What the task asks: The answer should be every line below, retyped exactly.

Collected material:
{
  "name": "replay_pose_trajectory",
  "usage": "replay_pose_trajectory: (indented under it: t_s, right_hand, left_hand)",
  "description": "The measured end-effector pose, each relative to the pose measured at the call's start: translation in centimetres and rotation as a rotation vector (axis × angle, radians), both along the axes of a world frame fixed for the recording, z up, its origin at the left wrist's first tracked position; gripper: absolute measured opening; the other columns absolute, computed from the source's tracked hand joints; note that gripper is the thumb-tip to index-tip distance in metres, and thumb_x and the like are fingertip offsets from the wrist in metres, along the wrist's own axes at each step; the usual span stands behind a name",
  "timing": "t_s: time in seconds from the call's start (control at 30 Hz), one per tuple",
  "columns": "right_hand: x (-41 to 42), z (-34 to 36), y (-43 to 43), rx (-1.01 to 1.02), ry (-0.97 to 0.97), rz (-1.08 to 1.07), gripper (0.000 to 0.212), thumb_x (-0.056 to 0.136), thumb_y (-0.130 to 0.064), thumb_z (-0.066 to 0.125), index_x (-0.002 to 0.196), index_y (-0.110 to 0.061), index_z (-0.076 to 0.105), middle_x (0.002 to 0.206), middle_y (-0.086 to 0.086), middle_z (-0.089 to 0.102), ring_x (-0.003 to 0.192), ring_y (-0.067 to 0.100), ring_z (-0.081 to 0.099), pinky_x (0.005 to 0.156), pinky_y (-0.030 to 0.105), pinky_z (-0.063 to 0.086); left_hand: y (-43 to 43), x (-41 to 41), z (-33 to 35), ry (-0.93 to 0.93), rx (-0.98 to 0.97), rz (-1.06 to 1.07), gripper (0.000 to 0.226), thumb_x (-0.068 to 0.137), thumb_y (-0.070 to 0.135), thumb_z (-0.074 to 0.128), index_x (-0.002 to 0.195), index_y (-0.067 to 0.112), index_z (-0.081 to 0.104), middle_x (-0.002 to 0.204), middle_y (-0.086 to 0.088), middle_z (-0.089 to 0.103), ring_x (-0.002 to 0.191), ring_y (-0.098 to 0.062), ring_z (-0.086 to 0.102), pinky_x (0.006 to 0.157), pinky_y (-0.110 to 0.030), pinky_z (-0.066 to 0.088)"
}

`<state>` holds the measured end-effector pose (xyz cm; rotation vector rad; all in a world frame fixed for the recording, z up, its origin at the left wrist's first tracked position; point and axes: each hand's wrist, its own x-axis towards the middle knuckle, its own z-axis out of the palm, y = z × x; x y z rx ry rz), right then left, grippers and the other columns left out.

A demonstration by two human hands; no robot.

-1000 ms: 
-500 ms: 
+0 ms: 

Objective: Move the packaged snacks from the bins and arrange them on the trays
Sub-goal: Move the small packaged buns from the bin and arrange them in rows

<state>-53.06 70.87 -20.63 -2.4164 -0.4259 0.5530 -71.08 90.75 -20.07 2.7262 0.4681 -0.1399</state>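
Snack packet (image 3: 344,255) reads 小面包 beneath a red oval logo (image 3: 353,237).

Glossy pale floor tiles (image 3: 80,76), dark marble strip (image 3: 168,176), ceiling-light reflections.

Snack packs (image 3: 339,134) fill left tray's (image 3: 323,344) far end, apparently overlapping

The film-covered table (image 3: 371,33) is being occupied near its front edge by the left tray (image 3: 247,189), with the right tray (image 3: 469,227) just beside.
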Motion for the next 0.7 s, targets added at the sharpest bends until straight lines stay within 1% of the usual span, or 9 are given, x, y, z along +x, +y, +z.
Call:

Exercise output:
{
  "name": "replay_pose_trajectory",
  "usage": "replay_pose_trajectory: (indented under it: t_s, right_hand, left_hand)",
  "description": "The measured end-effector pose, each relative to the pose measured at the call's start: translation in centimetres and rotation as a rotation vector (axis × angle, radians), both along the axes of a world frame fixed for the recording, z up, its origin at the left wrist's first tracked position; gripper: absolute measured opening; the other columns absolute, computed from the source's tracked hand joints; note that gripper is the thumb-tip to index-tip distance in metres, and thumb_x and the like are fingertip offsets from the wrist in metres, along the wrist's own axes at each step; the usual span stands behind a name",
  "timing": "t_s: time in seconds from the call's start (control at 30 Hz), one per tuple",
  "columns": "right_hand: x (-41 to 42), z (-34 to 36), y (-43 to 43), rx (-1.01 to 1.02), ry (-0.97 to 0.97), rz (-1.08 to 1.07), gripper (0.000 to 0.212), thumb_x (-0.056 to 0.136), thumb_y (-0.130 to 0.064), thumb_z (-0.066 to 0.125), index_x (-0.002 to 0.196), index_y (-0.110 to 0.061), index_z (-0.076 to 0.105), middle_x (0.002 to 0.206), middle_y (-0.086 to 0.086), middle_z (-0.089 to 0.102), ring_x (-0.003 to 0.192), ring_y (-0.067 to 0.100), ring_z (-0.081 to 0.099), pinky_x (0.005 to 0.156), pinky_y (-0.030 to 0.105), pinky_z (-0.063 to 0.086); left_hand: y (-43 to 43), x (-41 to 41), z (-33 to 35), ry (-0.93 to 0.93), rx (-0.98 to 0.97), rz (-1.06 to 1.07), gripper (0.000 to 0.226), thumb_x (-0.068 to 0.137), thumb_y (-0.070 to 0.135), thumb_z (-0.074 to 0.128), index_x (-0.002 to 0.195), index_y (-0.067 to 0.112), index_z (-0.081 to 0.104), middle_x (-0.002 to 0.204), middle_y (-0.086 to 0.088), middle_z (-0.089 to 0.103), ring_x (-0.002 to 0.191), ring_y (-0.098 to 0.062), ring_z (-0.086 to 0.102), pinky_x (0.006 to 0.157), pinky_y (-0.110 to 0.030), pinky_z (-0.066 to 0.088)"
}

`<state>` holds the measured end-effector pose (xyz cm; rotation vector rad; all in a world frame fixed for the recording, z up, its origin at the left wrist's first tracked position; point and axes: each hand's wrist, its own x-axis towards the middle knuckle, its own z-axis out of the palm, y = z × x; x y z rx ry rz), right then left, grippers and the other columns left out.

A demonstration by two human hands; no robot.

-1000 ms: 
-500 ms: 
+0 ms: 

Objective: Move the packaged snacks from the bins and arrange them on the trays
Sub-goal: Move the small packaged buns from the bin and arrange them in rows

<state>-53.06 70.87 -20.63 -2.4164 -0.4259 0.5530 -71.08 90.75 -20.07 2.7262 0.4681 -0.1399</state>
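Snack packet (image 3: 344,255) reads 小面包 beneath a red oval logo (image 3: 353,237).

Glossy pale floor tiles (image 3: 80,76), dark marble strip (image 3: 168,176), ceiling-light reflections.

Snack packs (image 3: 339,134) fill left tray's (image 3: 323,344) far end, apparently overlapping

The film-covered table (image 3: 371,33) is being occupied near its front edge by the left tray (image 3: 247,189), with the right tray (image 3: 469,227) just beside.
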Motion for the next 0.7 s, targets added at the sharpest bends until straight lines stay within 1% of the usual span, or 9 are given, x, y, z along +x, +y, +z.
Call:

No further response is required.